At 6 weeks Dylan only weighed what he weighed at birth (he had lost some and put some on, but very slowly) and my midwife was talking “failure to thrive”. So I gave the 5-5-5-5 method a go, and it worked for us. Or perhaps that is the time that breastfeeding gets a bit more established, the milk is in better. Anyway whatever it was, Dylan started putting on weight. He will never be a nice chubby butter-thighs baby, but he is growing and happy.
I think there was a ‘Golden Age’ of breastfeeding with Dylan when he was about 3 to 4 months old. Latching was easy and painless, the feeds were (slightly) shorter and there were not as many, and he was still young enough to be quite still and not look around very much.
Some of you will have journeys that are fill of more obstacles and are more exciting than mine. I feel very grateful I never had engorgement, blocked milk ducts, mastitis or any other breastfeeding inflictions. I am even happy that on the positive side of not having a huge supply of milk, I didn’t have to wear a breast-padded bra to bed each night, like some mums have to do unless they want to replace their mattress.

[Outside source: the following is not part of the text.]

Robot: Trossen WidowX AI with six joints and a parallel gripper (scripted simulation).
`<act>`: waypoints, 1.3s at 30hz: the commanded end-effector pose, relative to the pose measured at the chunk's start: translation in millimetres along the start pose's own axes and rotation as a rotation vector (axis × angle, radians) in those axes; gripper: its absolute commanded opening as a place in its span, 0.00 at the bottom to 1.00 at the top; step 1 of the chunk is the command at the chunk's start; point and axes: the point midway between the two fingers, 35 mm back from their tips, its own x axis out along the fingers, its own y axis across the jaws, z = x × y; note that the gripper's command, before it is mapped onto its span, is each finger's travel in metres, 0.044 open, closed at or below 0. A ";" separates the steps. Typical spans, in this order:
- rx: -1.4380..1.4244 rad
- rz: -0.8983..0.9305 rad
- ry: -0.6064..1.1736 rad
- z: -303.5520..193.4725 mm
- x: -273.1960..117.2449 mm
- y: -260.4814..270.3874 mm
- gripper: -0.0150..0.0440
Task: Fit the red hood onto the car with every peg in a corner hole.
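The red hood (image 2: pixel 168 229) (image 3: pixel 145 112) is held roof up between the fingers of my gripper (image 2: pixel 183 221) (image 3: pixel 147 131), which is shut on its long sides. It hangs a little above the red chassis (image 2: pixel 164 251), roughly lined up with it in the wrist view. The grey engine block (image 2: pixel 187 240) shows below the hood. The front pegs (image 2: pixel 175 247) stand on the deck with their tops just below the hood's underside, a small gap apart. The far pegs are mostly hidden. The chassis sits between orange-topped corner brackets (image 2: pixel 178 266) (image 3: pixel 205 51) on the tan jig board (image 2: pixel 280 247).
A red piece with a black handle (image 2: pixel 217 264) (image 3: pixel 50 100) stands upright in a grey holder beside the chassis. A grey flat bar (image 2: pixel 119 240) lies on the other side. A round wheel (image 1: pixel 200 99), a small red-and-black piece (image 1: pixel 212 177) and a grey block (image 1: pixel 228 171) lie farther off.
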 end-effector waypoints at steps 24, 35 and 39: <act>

I have been lucky so far to not even been bitten.
Now Dylan is 9 months old and for the past couple of months I have introduced formula to some of his feeds. This took a while and he didn’t like it at first but I did a mixture of expressed breast milk mixed with formula for a while then one day he just took to it wholeheartedly.
I did this for a number of reasons. One reason funnily enough is that I reached the six-month milestone (not exclusively, but pretty close). Also, he is a very active boy who likes to pop off the breast every few minutes to see what is going on, and therefore not taking in much milk. Plus, going back to work is looming up, and I know some women express but I couldn’t see that working for us with my limited milk supply. On the few occasions I did express I would get on average 60 mls in 20 minutes. That is just tedious. Yes that word again.
So now we are down to one or two breastfeeds per day and I am sad. I have heard that weaning off can be a trigger for post-natal depression. I am not in the realm of being that sad, but I am a little bit glum. All that lovely time spent with my son against my chest, looking down on his suckling sideways profile, gazing at his beautiful skin, it will really be over all too soon.
I have surprised myself by discovering that don’t want to give it up completely just yet. Although it was painful and infuriating and messy and boring at times, I do enjoy that very special bond that only I have with my son, much more than I ever realised. Hopefully we continue our peaceful morning feeds for a little while yet.